Although we found a significant difference in EMG activity around the eye during the photo task (Fig. 2), no difference was found the smiling task (Fig. 3). Krumhuber and colleagues have argued that the occurrence of Duchenne smile is associated with the spontaneity of the expression18. As smiling in a task in response to a beep stimulus with no person watching is less spontaneous than the photo task, the task difference in the results may be due to the difference in spontaneity. Their appearance in the photo task movie may also have activated automatic non-verbal communication processes, which would not have occurred in response to an auditory cue to smile.

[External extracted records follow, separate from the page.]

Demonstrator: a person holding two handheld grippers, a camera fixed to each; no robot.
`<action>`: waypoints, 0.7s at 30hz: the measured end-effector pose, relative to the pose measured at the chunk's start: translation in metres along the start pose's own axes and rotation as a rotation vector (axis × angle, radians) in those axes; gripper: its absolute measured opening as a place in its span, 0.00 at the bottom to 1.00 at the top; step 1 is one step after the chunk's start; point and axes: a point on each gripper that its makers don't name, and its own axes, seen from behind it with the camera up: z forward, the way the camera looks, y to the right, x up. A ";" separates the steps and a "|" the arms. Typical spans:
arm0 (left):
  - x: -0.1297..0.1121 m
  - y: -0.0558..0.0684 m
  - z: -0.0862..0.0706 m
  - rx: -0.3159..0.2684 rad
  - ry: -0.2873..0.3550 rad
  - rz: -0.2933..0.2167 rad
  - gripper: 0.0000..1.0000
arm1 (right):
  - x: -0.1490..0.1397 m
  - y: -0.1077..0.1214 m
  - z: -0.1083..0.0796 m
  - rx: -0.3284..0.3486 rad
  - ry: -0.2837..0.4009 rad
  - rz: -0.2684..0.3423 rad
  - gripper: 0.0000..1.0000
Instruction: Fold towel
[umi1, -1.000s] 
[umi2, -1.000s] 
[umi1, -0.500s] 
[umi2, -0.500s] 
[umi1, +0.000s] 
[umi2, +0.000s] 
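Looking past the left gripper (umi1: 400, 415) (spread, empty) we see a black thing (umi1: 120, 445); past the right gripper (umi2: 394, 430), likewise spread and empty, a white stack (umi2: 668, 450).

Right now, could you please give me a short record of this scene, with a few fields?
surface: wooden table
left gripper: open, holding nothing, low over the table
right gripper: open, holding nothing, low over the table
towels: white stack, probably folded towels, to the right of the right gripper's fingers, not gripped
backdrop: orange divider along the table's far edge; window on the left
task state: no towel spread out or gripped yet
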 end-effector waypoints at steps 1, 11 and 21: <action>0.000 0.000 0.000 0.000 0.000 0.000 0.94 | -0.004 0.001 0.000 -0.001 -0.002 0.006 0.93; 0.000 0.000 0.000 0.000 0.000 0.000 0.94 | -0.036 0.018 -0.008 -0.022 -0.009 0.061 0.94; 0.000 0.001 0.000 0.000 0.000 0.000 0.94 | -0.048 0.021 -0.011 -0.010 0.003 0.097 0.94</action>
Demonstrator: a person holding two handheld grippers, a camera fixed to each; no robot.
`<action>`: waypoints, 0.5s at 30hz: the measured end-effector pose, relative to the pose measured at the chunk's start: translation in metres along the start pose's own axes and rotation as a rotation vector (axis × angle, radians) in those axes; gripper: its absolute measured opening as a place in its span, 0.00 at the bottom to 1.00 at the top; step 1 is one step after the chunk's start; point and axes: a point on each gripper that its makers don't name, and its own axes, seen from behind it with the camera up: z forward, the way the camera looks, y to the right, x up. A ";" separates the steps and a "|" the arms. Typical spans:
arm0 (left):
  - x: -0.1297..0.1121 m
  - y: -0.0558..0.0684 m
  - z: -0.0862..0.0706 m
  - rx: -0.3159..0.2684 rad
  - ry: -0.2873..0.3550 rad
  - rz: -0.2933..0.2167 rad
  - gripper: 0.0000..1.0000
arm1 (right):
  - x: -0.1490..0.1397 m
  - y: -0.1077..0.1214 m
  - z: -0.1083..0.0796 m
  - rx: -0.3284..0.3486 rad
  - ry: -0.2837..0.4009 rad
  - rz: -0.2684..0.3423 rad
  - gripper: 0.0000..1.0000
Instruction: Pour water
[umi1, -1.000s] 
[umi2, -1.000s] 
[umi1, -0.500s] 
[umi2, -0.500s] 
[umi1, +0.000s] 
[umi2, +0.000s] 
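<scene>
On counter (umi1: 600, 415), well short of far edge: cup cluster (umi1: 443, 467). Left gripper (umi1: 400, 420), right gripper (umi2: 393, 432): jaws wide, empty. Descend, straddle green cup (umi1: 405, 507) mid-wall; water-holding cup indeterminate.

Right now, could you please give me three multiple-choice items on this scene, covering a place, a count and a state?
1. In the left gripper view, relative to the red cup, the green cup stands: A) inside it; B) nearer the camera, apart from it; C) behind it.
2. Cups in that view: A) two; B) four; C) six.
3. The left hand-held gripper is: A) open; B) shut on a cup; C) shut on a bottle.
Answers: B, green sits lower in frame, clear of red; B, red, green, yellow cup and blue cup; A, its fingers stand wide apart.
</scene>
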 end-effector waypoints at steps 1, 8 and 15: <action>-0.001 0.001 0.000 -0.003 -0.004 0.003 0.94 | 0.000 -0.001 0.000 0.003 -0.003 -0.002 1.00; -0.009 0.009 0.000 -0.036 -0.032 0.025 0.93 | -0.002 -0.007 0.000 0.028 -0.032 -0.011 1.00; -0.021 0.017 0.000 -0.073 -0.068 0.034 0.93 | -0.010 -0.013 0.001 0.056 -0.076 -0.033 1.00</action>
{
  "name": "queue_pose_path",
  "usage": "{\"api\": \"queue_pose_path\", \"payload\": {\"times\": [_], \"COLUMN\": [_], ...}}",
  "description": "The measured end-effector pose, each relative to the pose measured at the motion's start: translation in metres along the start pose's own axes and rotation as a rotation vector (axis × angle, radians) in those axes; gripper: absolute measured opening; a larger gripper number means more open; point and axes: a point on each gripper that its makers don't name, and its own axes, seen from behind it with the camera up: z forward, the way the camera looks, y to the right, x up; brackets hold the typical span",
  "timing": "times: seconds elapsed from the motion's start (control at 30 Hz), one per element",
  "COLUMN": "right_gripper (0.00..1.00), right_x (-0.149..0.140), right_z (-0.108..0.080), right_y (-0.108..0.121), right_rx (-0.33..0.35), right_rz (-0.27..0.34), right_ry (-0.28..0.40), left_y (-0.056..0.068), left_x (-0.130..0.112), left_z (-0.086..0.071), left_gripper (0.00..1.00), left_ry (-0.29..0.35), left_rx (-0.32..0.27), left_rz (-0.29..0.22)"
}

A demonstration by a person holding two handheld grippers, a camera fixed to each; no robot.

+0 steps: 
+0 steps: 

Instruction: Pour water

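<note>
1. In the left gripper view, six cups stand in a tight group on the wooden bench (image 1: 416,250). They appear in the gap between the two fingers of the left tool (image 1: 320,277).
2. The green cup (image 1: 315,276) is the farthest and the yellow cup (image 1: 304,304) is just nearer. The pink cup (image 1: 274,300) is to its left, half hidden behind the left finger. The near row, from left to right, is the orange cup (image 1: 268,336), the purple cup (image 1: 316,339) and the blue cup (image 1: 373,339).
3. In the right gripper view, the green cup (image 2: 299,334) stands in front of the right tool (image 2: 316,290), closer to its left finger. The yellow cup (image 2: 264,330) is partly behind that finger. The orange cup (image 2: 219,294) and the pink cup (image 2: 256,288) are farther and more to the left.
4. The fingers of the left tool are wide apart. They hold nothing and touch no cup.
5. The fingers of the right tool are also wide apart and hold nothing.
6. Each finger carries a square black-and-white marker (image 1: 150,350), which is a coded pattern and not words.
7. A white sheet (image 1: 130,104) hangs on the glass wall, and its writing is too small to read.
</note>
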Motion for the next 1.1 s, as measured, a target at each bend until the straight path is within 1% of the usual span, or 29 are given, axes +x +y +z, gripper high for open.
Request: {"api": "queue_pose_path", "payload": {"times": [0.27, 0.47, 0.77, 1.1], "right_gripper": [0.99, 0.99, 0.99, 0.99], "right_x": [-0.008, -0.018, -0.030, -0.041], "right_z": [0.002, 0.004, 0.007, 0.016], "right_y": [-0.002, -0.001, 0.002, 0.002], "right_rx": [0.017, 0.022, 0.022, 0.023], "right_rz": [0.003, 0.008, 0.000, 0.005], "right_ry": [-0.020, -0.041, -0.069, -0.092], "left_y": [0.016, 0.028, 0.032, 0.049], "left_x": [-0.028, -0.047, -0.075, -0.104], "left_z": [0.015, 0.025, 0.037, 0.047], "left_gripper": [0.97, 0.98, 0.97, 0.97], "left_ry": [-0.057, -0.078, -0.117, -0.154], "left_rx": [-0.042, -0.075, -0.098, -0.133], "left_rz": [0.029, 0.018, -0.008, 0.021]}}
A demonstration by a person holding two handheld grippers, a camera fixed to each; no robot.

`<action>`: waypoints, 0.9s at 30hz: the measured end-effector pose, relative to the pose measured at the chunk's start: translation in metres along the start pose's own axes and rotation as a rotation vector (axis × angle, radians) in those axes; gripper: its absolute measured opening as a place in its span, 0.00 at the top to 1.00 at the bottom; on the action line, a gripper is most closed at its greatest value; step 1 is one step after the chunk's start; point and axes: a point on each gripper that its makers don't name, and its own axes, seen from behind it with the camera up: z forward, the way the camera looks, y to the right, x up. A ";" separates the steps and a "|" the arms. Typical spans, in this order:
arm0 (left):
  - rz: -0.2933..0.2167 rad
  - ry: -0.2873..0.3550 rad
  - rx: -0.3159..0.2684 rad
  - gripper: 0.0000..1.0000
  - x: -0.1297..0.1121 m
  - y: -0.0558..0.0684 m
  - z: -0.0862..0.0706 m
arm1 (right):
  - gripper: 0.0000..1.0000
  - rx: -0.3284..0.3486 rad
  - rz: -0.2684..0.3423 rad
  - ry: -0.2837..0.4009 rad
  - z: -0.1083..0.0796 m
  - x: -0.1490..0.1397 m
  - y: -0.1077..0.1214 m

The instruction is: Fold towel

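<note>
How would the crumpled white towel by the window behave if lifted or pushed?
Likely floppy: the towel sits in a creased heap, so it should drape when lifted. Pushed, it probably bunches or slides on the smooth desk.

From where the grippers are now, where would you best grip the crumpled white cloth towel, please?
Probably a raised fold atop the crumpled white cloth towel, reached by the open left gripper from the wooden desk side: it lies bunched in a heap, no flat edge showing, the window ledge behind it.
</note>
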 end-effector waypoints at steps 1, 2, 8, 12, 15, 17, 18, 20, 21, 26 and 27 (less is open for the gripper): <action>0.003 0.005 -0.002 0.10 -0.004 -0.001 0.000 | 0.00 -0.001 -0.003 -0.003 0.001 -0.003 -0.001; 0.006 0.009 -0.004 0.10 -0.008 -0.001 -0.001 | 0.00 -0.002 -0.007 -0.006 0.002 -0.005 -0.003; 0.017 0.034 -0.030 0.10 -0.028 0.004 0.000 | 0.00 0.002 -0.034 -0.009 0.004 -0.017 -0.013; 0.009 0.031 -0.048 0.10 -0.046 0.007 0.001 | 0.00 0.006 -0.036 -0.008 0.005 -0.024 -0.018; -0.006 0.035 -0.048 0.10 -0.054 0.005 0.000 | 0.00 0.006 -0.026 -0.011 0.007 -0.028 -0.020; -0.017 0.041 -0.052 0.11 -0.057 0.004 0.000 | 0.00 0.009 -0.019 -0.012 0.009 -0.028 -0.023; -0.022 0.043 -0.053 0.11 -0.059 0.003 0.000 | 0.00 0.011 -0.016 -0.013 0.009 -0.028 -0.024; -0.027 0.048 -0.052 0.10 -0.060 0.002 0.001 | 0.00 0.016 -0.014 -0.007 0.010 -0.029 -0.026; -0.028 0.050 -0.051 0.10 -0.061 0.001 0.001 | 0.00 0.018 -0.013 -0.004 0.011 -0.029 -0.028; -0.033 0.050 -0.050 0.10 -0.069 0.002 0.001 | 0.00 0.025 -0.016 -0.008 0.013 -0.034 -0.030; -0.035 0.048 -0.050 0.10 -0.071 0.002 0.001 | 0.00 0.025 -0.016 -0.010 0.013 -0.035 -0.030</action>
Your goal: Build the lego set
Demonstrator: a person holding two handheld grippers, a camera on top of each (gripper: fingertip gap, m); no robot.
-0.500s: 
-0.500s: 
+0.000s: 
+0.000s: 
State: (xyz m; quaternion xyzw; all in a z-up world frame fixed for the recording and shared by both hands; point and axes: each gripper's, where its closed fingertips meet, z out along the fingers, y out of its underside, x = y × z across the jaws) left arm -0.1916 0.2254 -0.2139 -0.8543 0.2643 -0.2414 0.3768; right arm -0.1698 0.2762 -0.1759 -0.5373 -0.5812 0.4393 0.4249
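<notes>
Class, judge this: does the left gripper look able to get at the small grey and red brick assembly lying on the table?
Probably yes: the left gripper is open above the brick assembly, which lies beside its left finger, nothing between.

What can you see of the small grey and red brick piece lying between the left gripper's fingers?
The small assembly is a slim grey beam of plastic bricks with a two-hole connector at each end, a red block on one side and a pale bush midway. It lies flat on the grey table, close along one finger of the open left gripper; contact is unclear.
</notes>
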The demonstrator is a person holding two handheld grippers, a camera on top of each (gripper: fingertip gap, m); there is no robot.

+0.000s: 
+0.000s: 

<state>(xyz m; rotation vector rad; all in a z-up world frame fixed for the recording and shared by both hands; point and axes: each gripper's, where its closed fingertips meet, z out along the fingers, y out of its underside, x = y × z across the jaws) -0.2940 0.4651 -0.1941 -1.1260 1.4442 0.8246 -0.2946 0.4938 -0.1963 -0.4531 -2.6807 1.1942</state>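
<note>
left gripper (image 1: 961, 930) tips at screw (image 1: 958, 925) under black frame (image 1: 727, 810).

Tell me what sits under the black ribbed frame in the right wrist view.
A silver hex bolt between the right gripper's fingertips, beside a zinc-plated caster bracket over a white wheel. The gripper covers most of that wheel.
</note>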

There are two limitations of this study. The first is that the participants in this study were all Japanese females. As noted before, mask culture in Japan has survived for a very long time1. It may be the case that through long exposure to the existing mask culture, Japanese participants have developed flexible control over the involvement of their eyes during smiling. This may not be the situation in countries where there is no mask culture. In addition, increased control over eye involvement in smiling may also result from the cultural tendency in Japan (and other East Asian countries) to derive emotional information more from the eyes than the mouth, which is the opposite of Western cultures19,20,21. This interesting point can be addressed in a future cross-cultural study and clarify whether the effect observed in this study is generalized to non-Japanese females populations.

The second limitation is we did not measure whether the adaptation in response to the mask was effective for communication. That is, we did not measure whether others could perceive the effect produced by increased orbicularis oculi muscle activity when smiling with the eyes while wearing a mask. It thus remains unclear to what extent the enhancement of the eye involvement in smiling seen in this study compensates for the hidden mouth. Previous studies suggest that masks do impair recognition of emotion5,6, but this interference effect may be overestimated because these previous studies used photographs where the facial expressions were masked using a digitally added mask. Therefore, there would have been no eye compensation in the mask stimuli. It may be the case that the enhanced eye involvement in smiling seen in the current study is enough to compensate, especially if it occurs together with the enhancement in gestures22 and prosody23 that might be expected in a natural setting.


Eye involvement during smiling can be enhanced when people communicate their smile while wearing a face mask compared to without a mask. If confirmation of the effectiveness of this enhancement and replication in a setting of increased ecological validity can be obtained, concerns about mask interference with emotional communication may be alleviated.